Task directions –
Copy out all of the data exactly as it appears.

____________

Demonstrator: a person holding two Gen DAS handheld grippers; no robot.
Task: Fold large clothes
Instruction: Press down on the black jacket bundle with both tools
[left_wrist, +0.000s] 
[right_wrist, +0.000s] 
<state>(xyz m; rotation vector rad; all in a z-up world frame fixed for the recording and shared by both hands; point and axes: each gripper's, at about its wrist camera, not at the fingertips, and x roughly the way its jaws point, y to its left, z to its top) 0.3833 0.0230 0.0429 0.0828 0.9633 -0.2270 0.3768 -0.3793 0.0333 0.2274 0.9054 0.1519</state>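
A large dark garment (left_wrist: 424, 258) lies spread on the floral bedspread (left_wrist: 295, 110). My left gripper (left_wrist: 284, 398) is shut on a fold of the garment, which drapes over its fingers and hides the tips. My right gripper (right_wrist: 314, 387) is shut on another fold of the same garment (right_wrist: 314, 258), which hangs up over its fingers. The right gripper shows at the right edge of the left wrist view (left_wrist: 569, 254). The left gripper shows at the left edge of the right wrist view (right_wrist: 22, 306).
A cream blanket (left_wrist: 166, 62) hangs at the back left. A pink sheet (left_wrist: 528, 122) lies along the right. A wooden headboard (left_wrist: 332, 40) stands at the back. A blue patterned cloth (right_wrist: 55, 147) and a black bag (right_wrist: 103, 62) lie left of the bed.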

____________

Answer for the task –
Demonstrator: a person holding two Gen DAS handheld grippers; no robot.
Task: Fold large clothes
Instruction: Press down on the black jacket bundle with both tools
[left_wrist, +0.000s] 
[right_wrist, +0.000s] 
<state>(xyz m; rotation vector rad; all in a z-up world frame fixed for the recording and shared by both hands; point and axes: each gripper's, at about its wrist camera, not at the fingertips, and x roughly the way its jaws point, y to its left, z to its top) 0.3833 0.0230 0.0429 0.0828 0.9633 -0.2270 0.3768 -0.3793 0.0333 0.2274 0.9054 0.1519</state>
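A large dark garment (left_wrist: 424, 258) lies spread on the floral bedspread (left_wrist: 295, 110). My left gripper (left_wrist: 284, 398) is shut on a fold of the garment, which drapes over its fingers and hides the tips. My right gripper (right_wrist: 314, 387) is shut on another fold of the same garment (right_wrist: 314, 258), which hangs up over its fingers. The right gripper shows at the right edge of the left wrist view (left_wrist: 569, 254). The left gripper shows at the left edge of the right wrist view (right_wrist: 22, 306).
A cream blanket (left_wrist: 166, 62) hangs at the back left. A pink sheet (left_wrist: 528, 122) lies along the right. A wooden headboard (left_wrist: 332, 40) stands at the back. A blue patterned cloth (right_wrist: 55, 147) and a black bag (right_wrist: 103, 62) lie left of the bed.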

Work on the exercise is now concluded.